On Tuesday 7 May 2024 22:32:47 GMT-7 Marc Mutz via Development wrote:
> b) that QtNetworkAuth gets the undesired QtGui dependency, which becomes
> stale once new Core API is merged, but then has to be carried along for
> BC reasons.

Why does it need that dependency?

QtNetworkAuth should never open a window and start the browser on its own 
*anyway* without the application or library developer telling it to do so. And 
if they want it to do so, why can't that be the connect() line to 
QDesktopServices?

> c) that the user has to connect the pieces of the flow together
> manually. The whole point of the code there is to _implement_ the flow,
> though.

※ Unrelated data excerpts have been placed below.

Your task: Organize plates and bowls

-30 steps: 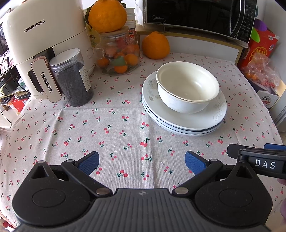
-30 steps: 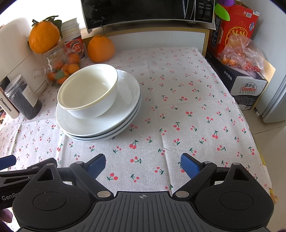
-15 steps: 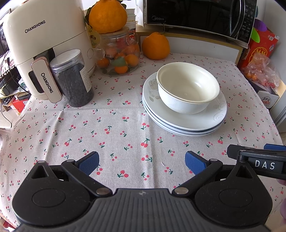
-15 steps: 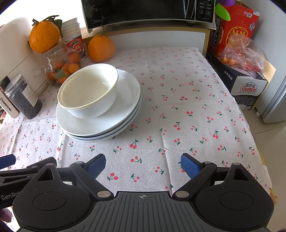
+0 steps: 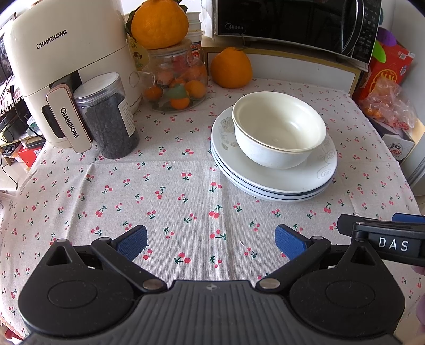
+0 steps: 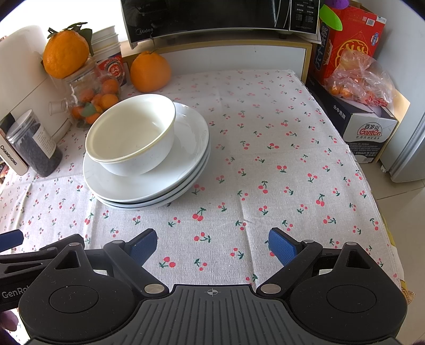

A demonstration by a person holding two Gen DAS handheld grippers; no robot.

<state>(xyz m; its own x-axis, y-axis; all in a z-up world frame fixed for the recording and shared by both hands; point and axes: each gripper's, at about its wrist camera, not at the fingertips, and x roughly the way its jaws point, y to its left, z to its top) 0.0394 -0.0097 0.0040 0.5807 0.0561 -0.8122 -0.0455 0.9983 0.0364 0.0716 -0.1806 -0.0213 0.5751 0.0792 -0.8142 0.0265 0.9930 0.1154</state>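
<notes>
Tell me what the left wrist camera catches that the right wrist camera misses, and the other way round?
Only the left view shows the whole white air fryer with its brand name across the front. Only the right view shows the water carton and the floor beside the table. Both show the nested bowls on the stacked plates, the dark jar, the microwave, and both open grippers: left gripper, right gripper.

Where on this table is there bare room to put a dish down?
Bare cloth lies right of the plate stack, out to the table's edge, and in front of it. The back left corner is crowded: dark jar, fruit jar, white appliance.
</notes>
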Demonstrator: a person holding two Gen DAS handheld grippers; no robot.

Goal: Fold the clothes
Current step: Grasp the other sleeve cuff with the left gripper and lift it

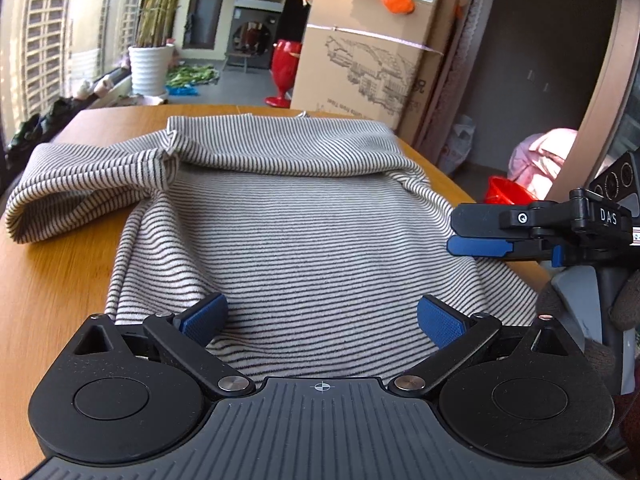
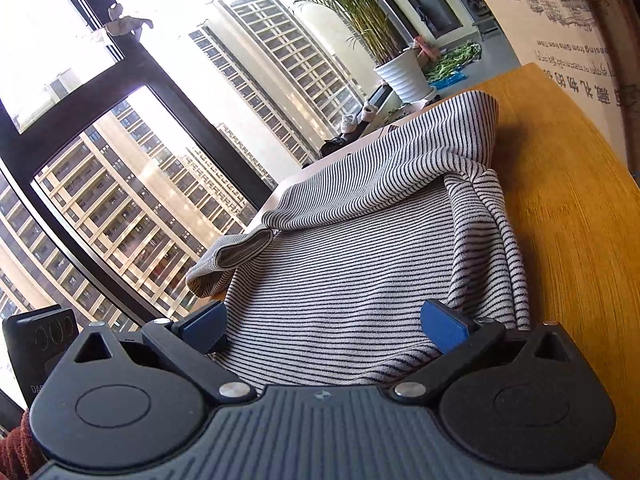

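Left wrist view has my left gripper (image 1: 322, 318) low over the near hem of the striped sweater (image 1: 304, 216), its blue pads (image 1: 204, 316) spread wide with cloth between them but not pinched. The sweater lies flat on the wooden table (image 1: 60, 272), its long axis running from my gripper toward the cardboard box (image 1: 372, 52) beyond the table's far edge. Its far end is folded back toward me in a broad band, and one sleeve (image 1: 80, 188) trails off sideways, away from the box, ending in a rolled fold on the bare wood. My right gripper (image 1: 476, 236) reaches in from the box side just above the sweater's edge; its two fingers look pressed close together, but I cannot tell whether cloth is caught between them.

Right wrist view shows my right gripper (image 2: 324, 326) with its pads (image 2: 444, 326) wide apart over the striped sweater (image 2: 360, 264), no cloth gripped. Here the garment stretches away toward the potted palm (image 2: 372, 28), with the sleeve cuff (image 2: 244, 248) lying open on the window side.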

That involves not only calling openUrl(), but also installing
> URL handlers. If the user has to connect all the dots manually, because
> parts of it are in QtGui, then a large percentage of the value of the
> implementation is lost.

I disagree. It needs to be a policy decision to do that, because the 
application may have reasons why it wants to do things differently. Though it 
needs to be easy too.

> Plus, we'd set up the user for failure once we
> come up with a new API to replace QDS: he will need to rewrite his
> connect-the-dots code, against a very-probably changed QtNetworkAuth
> API, too. If we continue to keep the flow implementation internal to
> QtNetworkAuth as much as possible (and make more possible), then the
> user of QtNetworkAuth falls into the pit of success.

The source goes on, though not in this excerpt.